2. lim x → a f(x) exists; 3. lim x → a f(x) = f(a).By using this definition, we can determine the set of x-values where the function is continuous.To determine where the function is continuous, we must first find the values of x that make the function undefined. The function will be undefined when the denominator equals zero, which is when x = 6. So, we cannot include the value of 6 in our interval notation to describe the set of x-values where the function is continuous.

Now, we need to determine if the function is continuous to the left and right of x = 6 using the definition of continuity. Let's consider the left side of x = 6. We need to find if the limit exists and if it equals f(6).lim x → 6- f(x) = lim x → 6- (14 /(x - 6)) - 5x = ∞Since the limit does not exist as x approaches 6 from the left, the function is not continuous to the left of x = 6.Let's consider the right side of x = 6. We need to find if the limit exists and if it equals f(6).lim x → 6+ f(x) = lim x → 6+ (14 /(x - 6)) - 5x = -∞Since the limit does not exist as x approaches 6 from the right, the function is not continuous to the right of x = 6.

Since the function is not continuous to the left or right of x = 6, we can describe the set of x-values where the function is continuous using interval notation. The set of x-values where the function is continuous is: (-∞, 6) U (6, ∞).

In this question, we were required to determine the point(s) at which the given function f(x) is continuous.

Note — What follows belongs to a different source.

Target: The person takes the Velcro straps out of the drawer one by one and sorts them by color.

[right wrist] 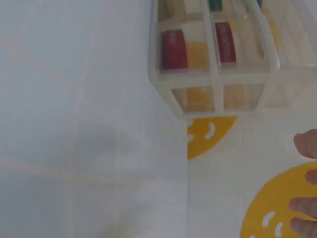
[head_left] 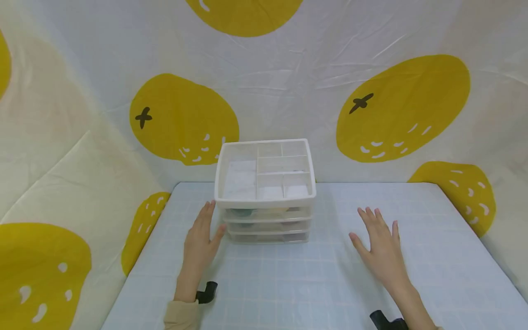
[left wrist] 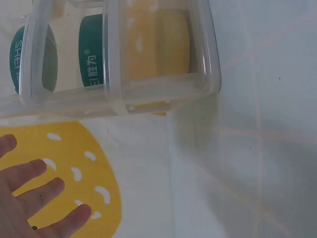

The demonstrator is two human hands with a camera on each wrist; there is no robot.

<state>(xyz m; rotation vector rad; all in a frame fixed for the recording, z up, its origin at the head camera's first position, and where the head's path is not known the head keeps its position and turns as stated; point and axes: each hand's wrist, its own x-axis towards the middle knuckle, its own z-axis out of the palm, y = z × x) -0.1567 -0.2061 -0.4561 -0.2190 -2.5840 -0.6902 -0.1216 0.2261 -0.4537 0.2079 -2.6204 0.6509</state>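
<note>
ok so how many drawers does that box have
3, stacked beneath the white top tray: the top drawer right under it, the middle drawer below that, and the bottom drawer nearest the table. None appears hidden.

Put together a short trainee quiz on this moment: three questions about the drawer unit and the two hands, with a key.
1. How many clear drawers are stacked under the white top tray?
2. True or false: the left hand is nearer the drawers than the right hand.
3. Which view shows red items inside the drawers?
A) head
B) left wrist
C) right wrist

Key:
1. Three.
2. True; the right hand is well apart from them.
3. C.
</note>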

For this purpose, we used the definition of continuity which states that a function is continuous at a point a in its domain if f(a) is defined, the limit x→a f(x) exists, and lim x → a f(x) = f(a).By using this definition, we found that the function will be undefined when the denominator equals zero, which is when x = 6. So, we cannot include the value of 6 in our interval notation to describe the set of x-values where the function is continuous.

Furthermore, we considered the left side of x = 6 and the right side of x = 6 separately to determine if the limit exists and if it equals f(6). We found that the limit does not exist as x approaches 6 from the left and right, so the function is not continuous to the left or right of x = 6.As a result, we concluded that the set of x-values where the function is continuous is (-∞, 6) U (6, ∞), which means that the function is continuous for all values of x except x = 6.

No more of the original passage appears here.